__Your assignment__
In the listing below, the answer starts at the line that has "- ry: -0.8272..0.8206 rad" and stops after the line that has "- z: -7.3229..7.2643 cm"; please repeat that part exactly and nothing more.

= Beginning of Section =

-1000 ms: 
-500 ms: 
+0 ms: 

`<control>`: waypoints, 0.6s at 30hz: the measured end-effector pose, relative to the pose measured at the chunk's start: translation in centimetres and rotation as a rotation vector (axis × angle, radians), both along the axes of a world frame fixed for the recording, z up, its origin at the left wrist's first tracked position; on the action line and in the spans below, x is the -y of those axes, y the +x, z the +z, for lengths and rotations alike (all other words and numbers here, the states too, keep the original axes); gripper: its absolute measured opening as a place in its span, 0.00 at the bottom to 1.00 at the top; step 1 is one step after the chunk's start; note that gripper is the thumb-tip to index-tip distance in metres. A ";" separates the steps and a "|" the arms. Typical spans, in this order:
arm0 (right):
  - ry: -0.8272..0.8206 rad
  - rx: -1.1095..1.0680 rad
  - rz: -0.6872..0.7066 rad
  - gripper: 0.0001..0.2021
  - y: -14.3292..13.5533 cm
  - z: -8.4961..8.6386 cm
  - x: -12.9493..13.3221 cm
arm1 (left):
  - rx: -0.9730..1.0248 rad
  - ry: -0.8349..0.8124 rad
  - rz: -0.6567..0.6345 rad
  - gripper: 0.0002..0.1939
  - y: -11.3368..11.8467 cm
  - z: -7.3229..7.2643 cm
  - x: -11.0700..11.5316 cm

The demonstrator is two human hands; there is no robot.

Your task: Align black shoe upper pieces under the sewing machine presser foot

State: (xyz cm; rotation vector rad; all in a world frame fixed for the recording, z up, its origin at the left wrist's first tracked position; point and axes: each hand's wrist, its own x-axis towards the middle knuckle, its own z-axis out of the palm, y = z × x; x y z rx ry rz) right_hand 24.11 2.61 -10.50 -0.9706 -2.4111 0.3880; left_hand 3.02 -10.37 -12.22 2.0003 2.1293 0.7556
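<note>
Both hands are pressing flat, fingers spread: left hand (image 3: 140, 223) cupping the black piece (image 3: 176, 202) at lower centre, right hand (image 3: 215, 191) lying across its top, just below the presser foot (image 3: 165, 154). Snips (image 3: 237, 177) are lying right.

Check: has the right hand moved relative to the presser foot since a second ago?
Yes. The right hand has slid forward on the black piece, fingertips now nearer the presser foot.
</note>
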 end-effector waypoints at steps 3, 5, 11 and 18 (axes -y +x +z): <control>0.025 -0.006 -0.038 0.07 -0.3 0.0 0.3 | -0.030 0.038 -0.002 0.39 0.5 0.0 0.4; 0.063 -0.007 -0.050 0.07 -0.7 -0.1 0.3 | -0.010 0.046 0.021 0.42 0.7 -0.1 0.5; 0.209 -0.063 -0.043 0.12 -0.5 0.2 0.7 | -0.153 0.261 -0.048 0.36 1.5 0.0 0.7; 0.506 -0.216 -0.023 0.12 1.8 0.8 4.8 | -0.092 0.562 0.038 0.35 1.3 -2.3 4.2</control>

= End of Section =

__Written reply__
  - ry: -0.8272..0.8206 rad
  - rx: -1.1095..1.0680 rad
  - rz: -0.6872..0.7066 rad
  - gripper: 0.0001..0.2021
  - y: -14.3292..13.5533 cm
  - z: -8.4961..8.6386 cm
  - x: -12.9493..13.3221 cm
arm1 (left):
  - rx: -0.9730..1.0248 rad
  - ry: -0.8349..0.8124 rad
  - rz: -0.6567..0.6345 rad
  - gripper: 0.0002..0.1939
  - y: -11.3368..11.8467 cm
  - z: -7.3229..7.2643 cm

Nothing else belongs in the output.